Starting at the line containing "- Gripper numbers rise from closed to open" and ending at the line containing "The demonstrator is", print every line of the material below exactly, both ends included, and stop there.

--

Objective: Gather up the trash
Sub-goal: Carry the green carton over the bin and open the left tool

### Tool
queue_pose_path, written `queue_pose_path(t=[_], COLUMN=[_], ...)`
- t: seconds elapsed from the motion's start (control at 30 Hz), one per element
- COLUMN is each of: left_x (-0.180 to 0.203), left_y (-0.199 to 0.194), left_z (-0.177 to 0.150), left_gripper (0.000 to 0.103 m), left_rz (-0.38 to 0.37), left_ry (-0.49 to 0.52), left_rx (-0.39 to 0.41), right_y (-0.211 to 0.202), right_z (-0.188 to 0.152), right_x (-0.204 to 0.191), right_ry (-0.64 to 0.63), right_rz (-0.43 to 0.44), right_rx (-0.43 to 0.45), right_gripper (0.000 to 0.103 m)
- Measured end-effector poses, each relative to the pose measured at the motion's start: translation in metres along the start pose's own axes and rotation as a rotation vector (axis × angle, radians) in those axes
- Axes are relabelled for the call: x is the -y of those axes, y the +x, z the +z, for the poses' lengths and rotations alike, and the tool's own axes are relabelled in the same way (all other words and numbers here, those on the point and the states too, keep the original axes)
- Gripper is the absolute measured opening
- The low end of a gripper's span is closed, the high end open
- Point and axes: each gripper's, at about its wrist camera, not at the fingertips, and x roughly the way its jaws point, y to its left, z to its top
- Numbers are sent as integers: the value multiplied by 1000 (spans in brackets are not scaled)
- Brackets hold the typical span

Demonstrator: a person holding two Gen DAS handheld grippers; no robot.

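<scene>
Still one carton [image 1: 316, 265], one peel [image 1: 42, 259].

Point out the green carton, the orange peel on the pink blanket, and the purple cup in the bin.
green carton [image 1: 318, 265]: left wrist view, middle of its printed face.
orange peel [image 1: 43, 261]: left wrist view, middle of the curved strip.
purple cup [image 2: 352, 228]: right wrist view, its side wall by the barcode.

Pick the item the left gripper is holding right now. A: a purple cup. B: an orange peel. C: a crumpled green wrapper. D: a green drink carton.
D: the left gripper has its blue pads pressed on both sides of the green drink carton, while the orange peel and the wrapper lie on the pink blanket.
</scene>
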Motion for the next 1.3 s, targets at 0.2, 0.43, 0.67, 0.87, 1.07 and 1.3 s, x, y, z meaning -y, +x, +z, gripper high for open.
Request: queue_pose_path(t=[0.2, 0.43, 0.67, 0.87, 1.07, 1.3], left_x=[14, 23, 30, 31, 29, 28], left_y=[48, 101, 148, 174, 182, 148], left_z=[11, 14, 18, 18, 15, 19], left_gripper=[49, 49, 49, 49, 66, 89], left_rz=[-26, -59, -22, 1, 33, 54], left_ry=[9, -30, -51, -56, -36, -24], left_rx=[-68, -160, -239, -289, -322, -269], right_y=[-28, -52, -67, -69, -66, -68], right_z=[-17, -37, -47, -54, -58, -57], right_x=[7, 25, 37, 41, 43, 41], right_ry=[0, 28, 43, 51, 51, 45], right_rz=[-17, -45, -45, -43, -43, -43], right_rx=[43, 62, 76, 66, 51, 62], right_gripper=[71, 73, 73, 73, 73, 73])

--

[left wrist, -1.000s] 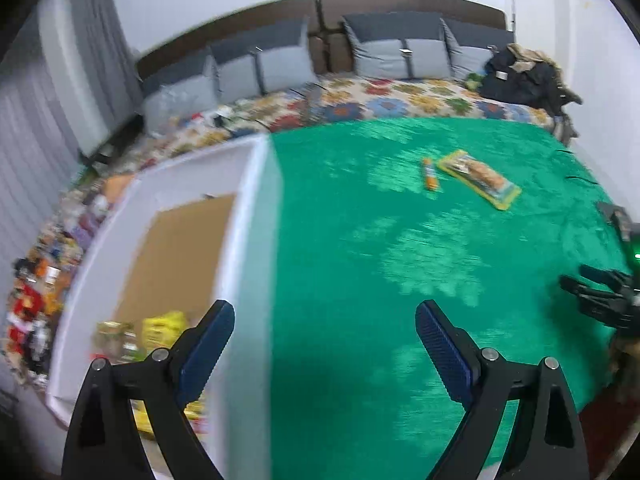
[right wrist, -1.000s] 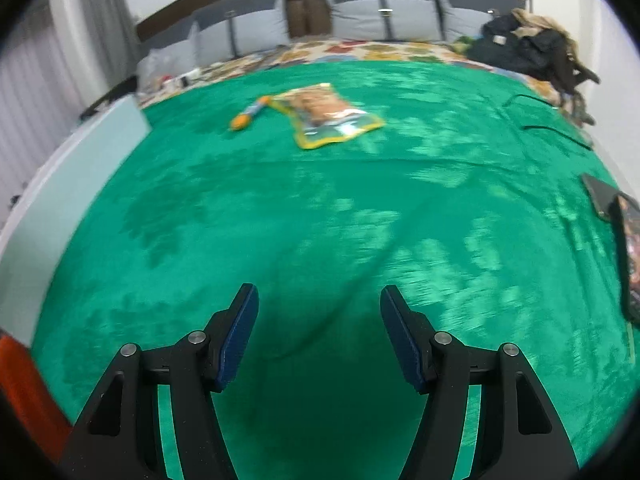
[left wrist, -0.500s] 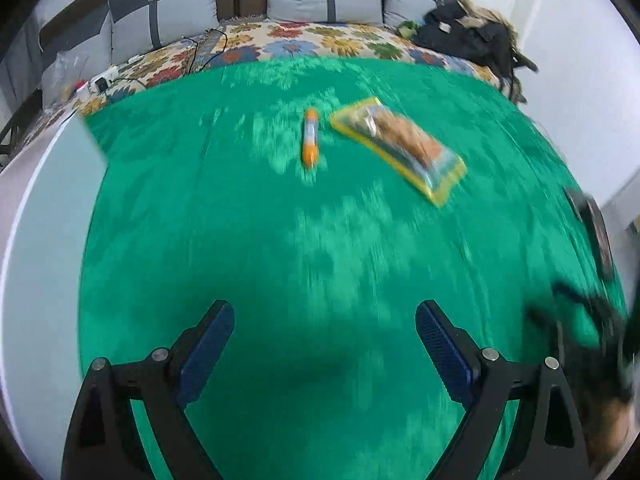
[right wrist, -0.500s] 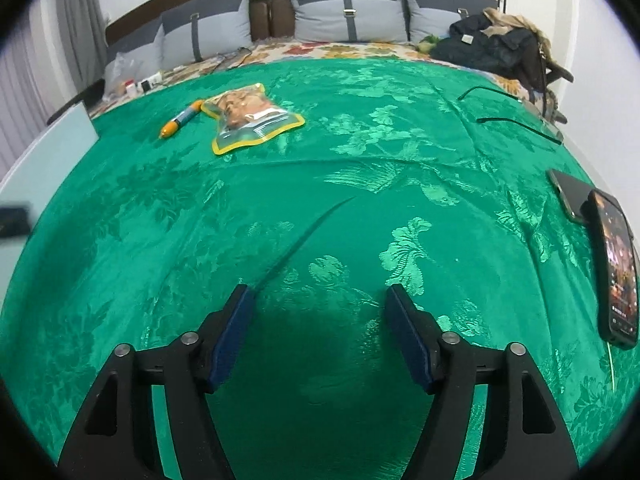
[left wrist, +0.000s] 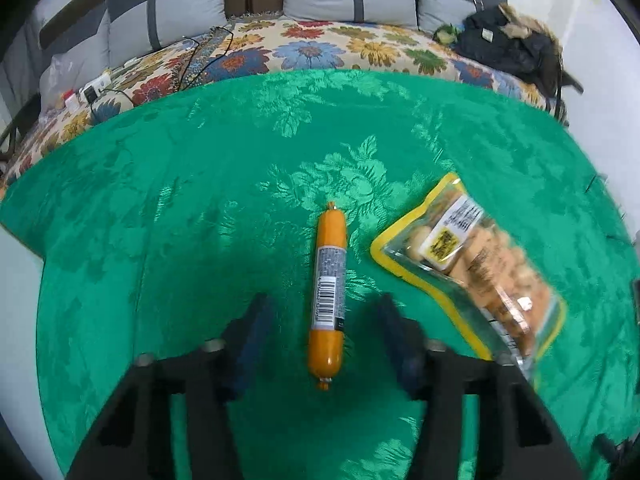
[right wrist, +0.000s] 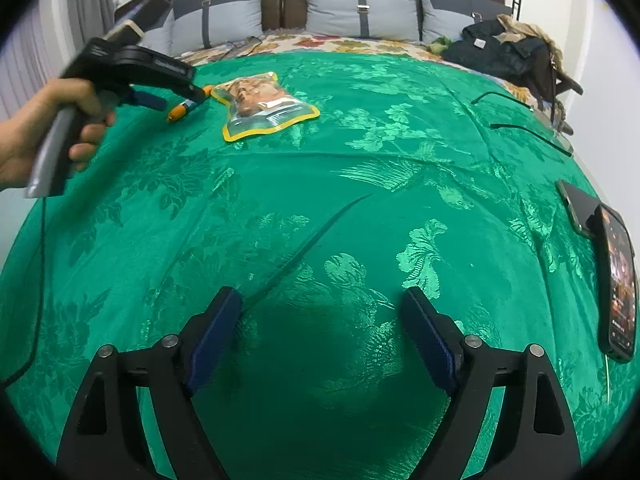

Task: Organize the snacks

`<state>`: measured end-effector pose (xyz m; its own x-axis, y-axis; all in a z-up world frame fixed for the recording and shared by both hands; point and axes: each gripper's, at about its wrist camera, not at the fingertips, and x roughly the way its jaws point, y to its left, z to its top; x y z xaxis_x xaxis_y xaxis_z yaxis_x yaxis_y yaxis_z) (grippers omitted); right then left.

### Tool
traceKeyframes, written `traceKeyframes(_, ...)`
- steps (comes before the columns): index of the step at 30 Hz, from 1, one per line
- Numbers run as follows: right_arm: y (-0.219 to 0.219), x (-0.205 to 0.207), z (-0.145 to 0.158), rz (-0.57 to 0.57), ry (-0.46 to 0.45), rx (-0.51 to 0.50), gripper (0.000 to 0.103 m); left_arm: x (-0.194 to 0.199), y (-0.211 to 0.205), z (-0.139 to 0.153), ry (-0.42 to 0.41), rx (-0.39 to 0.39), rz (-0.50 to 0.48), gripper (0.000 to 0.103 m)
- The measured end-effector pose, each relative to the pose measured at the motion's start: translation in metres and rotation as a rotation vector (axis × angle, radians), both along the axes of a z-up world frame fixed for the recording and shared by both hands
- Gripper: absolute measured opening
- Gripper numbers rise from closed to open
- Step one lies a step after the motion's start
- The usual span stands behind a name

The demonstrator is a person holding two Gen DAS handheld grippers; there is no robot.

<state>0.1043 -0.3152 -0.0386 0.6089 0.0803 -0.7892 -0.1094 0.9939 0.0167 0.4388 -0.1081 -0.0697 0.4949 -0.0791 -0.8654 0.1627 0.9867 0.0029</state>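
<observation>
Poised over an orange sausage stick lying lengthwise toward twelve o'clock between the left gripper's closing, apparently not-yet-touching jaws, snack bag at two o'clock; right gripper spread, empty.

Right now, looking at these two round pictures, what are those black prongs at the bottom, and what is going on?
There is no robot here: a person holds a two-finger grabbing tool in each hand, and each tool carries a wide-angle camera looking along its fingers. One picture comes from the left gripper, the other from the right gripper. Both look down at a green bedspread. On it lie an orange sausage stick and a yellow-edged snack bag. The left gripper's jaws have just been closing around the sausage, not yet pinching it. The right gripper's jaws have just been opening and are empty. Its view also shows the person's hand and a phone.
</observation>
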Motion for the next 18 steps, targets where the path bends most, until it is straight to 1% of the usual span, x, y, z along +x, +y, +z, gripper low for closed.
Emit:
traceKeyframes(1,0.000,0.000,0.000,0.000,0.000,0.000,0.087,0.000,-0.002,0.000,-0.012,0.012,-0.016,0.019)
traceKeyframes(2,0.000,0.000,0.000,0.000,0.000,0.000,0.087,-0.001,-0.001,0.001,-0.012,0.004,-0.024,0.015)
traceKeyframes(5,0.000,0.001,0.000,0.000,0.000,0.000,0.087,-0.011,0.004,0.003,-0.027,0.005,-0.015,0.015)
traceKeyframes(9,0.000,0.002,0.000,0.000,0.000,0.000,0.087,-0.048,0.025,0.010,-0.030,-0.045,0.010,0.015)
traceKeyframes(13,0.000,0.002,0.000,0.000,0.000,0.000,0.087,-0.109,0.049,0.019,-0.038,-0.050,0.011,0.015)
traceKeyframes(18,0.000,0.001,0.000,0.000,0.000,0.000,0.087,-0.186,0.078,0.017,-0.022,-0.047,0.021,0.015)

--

■ Exercise response
- Gripper numbers rise from closed to open
- Step one lies a step after the motion's start
- The usual span stands behind a name

The demonstrator is a person holding two Gen DAS handheld grippers; there is no robot.

This exercise calls for no further output.